To overcome this, they took advantage of a special phenomenon – when the graphene plasmons interacted with the nanocubes, they were able to generate a special resonance, called a magnetic resonance. Epstein clarifies: "A unique property of the magnetic resonance is that it can act as a type of antenna that bridges the difference between the small dimensions of the nanocube and the large scale of the light." Thus, the generated resonance maintained the plasmons moving between the cube and graphene in a very small volume, which is ten billion times smaller than the volume of regular infrared light: something never achieved before in optical confinement. Even more so, they were able to see that the single graphene-cube cavity, when interacting with the light, acts as a new type of nano-antenna that can scatter the infrared light very efficiently.
The results of the study are promising for molecular and biological sensing, important for medicine, biotechnology, food inspection and even security, as this approach is capable of intensifying the optical field considerably and thus detecting molecular materials, which usually respond to infrared light.
Frank Koppens, Graphene Flagship Work Package Leader for Photonics and Optoelectronics and author of this study, says: "Such achievement is of great importance because it allows us to tune the volume of the plasmon mode to drive their interaction with small particles, like molecules or atoms, and be able to detect and study them. We know that the infrared and Terahertz ranges of the optical spectrum provide valuable information about vibrational resonances of molecules, opening the possibility to interact and detect molecular materials as well as use this as a promising sensing technology".

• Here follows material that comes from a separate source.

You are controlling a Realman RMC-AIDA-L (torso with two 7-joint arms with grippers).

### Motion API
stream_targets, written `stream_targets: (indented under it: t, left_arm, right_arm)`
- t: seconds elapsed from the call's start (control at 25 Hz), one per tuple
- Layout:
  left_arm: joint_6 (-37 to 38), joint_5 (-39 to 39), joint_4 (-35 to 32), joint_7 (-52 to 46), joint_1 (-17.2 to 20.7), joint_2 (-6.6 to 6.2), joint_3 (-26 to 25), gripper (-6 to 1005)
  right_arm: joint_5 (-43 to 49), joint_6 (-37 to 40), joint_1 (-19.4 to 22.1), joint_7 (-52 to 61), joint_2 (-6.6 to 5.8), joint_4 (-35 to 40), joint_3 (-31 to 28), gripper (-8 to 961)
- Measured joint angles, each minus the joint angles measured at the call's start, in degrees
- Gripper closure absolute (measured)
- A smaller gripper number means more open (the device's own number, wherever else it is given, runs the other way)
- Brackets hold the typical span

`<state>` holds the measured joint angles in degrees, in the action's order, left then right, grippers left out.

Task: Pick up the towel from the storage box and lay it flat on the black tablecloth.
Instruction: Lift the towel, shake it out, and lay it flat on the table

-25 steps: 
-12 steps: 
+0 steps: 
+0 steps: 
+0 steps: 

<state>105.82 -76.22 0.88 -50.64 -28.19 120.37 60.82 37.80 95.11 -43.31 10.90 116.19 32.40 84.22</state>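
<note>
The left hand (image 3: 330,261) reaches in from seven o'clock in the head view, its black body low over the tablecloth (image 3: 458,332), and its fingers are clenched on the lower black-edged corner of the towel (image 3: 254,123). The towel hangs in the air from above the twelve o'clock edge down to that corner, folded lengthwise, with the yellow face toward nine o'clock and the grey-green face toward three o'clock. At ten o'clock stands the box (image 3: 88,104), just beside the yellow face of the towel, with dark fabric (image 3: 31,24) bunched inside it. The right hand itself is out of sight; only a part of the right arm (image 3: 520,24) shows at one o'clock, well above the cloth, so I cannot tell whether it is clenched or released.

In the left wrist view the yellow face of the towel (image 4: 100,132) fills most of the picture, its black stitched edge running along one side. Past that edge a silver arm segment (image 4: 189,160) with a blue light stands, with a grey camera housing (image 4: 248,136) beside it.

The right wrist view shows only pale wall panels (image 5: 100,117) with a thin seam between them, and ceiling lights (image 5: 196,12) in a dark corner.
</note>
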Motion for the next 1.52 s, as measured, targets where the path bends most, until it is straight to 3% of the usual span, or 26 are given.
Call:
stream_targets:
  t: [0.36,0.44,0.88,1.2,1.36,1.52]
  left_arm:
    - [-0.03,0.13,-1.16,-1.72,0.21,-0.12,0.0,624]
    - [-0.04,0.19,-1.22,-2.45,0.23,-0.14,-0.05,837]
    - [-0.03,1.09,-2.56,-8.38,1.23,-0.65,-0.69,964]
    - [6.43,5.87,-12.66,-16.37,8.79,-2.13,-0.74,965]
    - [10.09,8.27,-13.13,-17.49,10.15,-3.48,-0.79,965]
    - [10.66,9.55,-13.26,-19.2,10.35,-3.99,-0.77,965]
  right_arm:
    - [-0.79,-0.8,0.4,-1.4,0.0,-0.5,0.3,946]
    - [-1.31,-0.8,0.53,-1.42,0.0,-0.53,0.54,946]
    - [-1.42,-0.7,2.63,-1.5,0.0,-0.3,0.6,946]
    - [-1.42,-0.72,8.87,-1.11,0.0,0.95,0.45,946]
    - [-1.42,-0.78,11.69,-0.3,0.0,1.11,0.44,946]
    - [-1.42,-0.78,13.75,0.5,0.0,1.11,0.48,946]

Marco Romagnoli, leader of the Electronics and Photonics Integration Division of the Graphene Flagship, adds: "Graphene plasmons in metallic nanocubes break the limit of the size of photonic integrated devices. Photons are much larger than electrons, and in this sense a photonic integrated circuit cannot be not comparable in size to an electronic integrated circuit. Nevertheless, graphene plasmons in nanocubes demonstrate that even photonic devices can be miniaturized, and this achievement opens new routes for nanomedicine, nanosensing, nano-wireless communications and other fascinating applications."

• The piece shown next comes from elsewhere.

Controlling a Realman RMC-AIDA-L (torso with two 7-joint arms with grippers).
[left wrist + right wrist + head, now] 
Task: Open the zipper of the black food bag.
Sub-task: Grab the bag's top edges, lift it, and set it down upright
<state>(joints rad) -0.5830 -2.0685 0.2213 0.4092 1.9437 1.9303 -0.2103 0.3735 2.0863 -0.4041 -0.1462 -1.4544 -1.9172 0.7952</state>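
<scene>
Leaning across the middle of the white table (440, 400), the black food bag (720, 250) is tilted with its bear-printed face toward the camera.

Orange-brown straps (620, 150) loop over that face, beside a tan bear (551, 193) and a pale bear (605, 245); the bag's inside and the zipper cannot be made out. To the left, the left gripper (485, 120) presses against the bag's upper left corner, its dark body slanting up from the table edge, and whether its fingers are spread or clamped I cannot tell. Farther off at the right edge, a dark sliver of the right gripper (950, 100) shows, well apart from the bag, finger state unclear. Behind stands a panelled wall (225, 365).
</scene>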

Andrea C. Ferrari, Graphene Flagship Science and Technology Officer and Chair of its Management panel, adds: "The interactions between metal nanoparticles and graphene have been at the centre of Graphene Flagship investigations since the beginning. The understanding of plasmons in graphene and in metals, and their interplay, has been spearheaded by the Flagship over the years. This paper pushes the limit of our knowledge to the next level and paves the way for a new generation of devices that were unthinkable a few years ago. It also proves, yet again, that graphene is an ideal ground for development in the areas of photonics and optoelectronics."
"Far-field Excitation of Single Graphene Plasmon Cavities with Ultra-compressed Mode-volumes." Itai Epstein, David Alcaraz, Zhiqin Huang, Varun-Varma Pusapati, Jean-Paul Hugonin, Avinash Kumar, Xander M. Deputy, Tymofiy Khodkov, Tatiana G. Rappoport, Jin-Yong Hong, Nuno M. R. Peres, Jing Kong, David R. Smith, and Frank H. L. Koppens, Science 368, 6496 (2020).